**Your assignment:** Repeat all the data that appears below, keeping it exact.

▽

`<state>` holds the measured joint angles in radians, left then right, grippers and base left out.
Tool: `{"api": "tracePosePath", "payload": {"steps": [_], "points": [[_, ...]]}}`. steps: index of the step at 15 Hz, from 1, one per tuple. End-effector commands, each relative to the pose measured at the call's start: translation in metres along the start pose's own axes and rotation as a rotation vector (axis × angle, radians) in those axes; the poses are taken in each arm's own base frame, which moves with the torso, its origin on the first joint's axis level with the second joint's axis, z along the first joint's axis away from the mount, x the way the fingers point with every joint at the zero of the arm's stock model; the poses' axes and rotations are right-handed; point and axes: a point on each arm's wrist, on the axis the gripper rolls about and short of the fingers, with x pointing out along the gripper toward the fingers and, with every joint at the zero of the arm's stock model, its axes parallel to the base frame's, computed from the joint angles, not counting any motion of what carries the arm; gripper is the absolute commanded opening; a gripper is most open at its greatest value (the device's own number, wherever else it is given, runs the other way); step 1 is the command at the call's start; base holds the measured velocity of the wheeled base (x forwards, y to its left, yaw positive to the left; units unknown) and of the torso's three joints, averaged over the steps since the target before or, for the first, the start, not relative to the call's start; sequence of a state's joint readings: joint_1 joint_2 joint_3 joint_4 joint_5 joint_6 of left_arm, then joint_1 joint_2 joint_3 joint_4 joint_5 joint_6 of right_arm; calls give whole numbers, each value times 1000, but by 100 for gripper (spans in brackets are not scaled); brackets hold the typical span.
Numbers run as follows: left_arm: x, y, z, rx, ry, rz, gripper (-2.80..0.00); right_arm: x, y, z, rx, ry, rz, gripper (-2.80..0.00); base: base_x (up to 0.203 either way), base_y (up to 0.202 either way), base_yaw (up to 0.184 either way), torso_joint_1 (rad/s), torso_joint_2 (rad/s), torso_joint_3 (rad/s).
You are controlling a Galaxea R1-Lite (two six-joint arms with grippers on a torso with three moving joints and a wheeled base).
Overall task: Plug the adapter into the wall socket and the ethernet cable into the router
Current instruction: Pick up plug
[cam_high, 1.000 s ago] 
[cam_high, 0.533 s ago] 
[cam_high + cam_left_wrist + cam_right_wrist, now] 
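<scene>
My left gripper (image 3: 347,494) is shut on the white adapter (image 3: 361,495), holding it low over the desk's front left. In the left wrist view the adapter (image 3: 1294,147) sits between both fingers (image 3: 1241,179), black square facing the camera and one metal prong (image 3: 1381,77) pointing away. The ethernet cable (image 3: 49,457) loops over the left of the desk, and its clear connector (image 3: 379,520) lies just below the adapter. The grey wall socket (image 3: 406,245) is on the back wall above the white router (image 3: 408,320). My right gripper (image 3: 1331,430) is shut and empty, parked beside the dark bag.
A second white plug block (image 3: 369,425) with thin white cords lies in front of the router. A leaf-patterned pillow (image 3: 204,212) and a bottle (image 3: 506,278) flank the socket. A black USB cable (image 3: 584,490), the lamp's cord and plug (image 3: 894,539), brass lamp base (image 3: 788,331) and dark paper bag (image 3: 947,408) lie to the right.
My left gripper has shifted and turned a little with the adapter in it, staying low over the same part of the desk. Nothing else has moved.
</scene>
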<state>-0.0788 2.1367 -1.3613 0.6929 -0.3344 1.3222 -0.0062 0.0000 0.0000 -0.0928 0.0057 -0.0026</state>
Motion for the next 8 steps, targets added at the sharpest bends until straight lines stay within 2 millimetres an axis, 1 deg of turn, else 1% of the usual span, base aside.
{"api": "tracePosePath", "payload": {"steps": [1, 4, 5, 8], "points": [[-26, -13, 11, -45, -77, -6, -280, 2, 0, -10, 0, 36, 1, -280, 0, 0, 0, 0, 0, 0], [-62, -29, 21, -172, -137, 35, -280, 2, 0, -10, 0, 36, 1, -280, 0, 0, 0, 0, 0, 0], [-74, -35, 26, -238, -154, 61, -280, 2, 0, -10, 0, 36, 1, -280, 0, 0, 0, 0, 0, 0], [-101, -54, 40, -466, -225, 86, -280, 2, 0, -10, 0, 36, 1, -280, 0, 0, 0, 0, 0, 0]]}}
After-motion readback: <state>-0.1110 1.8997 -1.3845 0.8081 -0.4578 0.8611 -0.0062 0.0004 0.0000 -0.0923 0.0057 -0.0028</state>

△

**Solution for this problem:**
`<state>` holds the measured joint angles in radians, left then right, grippers and base left out.
Tool: `{"api": "tracePosePath", "payload": {"steps": [_], "points": [[_, ...]]}}`. steps: index of the step at 15 Hz, from 1, one per tuple. End-effector commands, each relative to the pose measured at the call's start: translation in metres along the start pose's own axes and rotation as a rotation vector (axis × angle, radians) in those axes; the poses are taken in each arm's own base frame, which moves with the torso, its origin on the first joint's axis level with the second joint's axis, z along the first joint's axis away from the mount, x the way the fingers point with every joint at the zero of the arm's stock model; the poses' axes and rotations are right-handed; point and axes: a point on each arm's wrist, on the axis the gripper rolls about and short of the fingers, with x pointing out along the gripper toward the fingers and, with every joint at the zero of the arm's stock model, its axes parallel to the base frame's, computed from the joint angles, not counting any motion of what carries the arm; gripper is the absolute commanded opening; a gripper is most open at its greatest value (the device's own number, wherever else it is given, runs the other way); step 1 is the command at the call's start; base holds the measured velocity of the wheeled base (x forwards, y to its left, yaw positive to the left; units unknown) and of the torso's three joints, averaged over the steps since the target before or, for the first, the start, not relative to the call's start; sequence of a state's joint readings: joint_1 joint_2 joint_3 joint_4 joint_5 joint_6 of left_arm, then joint_1 joint_2 joint_3 joint_4 joint_5 joint_6 of right_arm; calls give whole numbers, each value times 1000, but by 100 for gripper (spans in brackets are not scaled); brackets hold the typical span.
Numbers run as follows: left_arm: x, y, z, rx, ry, rz, gripper (-2.80..0.00); right_arm: x, y, z, rx, ry, rz, gripper (-2.80..0.00); base: base_x (up to 0.203 either way), base_y (up to 0.202 either way), base_yaw (up to 0.184 either way), torso_joint_1 (rad/s), torso_joint_2 (rad/s), torso_joint_3 (rad/s).
You are controlling a Galaxea R1-Lite (two six-joint arms with grippers on a torso with three moving joints and a wheeled base).
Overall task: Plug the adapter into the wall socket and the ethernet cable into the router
Current instruction: Pick up plug
[cam_high, 1.000 s ago] 
[cam_high, 0.533 s ago] 
[cam_high + cam_left_wrist + cam_right_wrist, now] 
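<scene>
My left gripper (image 3: 347,494) is shut on the white adapter (image 3: 361,495), holding it low over the desk's front left. In the left wrist view the adapter (image 3: 1294,147) sits between both fingers (image 3: 1241,179), black square facing the camera and one metal prong (image 3: 1381,77) pointing away. The ethernet cable (image 3: 49,457) loops over the left of the desk, and its clear connector (image 3: 379,520) lies just below the adapter. The grey wall socket (image 3: 406,245) is on the back wall above the white router (image 3: 408,320). My right gripper (image 3: 1331,430) is shut and empty, parked beside the dark bag.
A second white plug block (image 3: 369,425) with thin white cords lies in front of the router. A leaf-patterned pillow (image 3: 204,212) and a bottle (image 3: 506,278) flank the socket. A black USB cable (image 3: 584,490), the lamp's cord and plug (image 3: 894,539), brass lamp base (image 3: 788,331) and dark paper bag (image 3: 947,408) lie to the right.
My left gripper has shifted and turned a little with the adapter in it, staying low over the same part of the desk. Nothing else has moved.
</scene>
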<state>-0.0788 2.1367 -1.3613 0.6929 -0.3344 1.3222 -0.0062 0.0000 0.0000 -0.0928 0.0057 -0.0026</state>
Motion for the next 8 steps, targets added at the sharpest bends until straight lines stay within 2 millimetres an axis, 1 deg of turn, else 1% of the usual span, base aside.
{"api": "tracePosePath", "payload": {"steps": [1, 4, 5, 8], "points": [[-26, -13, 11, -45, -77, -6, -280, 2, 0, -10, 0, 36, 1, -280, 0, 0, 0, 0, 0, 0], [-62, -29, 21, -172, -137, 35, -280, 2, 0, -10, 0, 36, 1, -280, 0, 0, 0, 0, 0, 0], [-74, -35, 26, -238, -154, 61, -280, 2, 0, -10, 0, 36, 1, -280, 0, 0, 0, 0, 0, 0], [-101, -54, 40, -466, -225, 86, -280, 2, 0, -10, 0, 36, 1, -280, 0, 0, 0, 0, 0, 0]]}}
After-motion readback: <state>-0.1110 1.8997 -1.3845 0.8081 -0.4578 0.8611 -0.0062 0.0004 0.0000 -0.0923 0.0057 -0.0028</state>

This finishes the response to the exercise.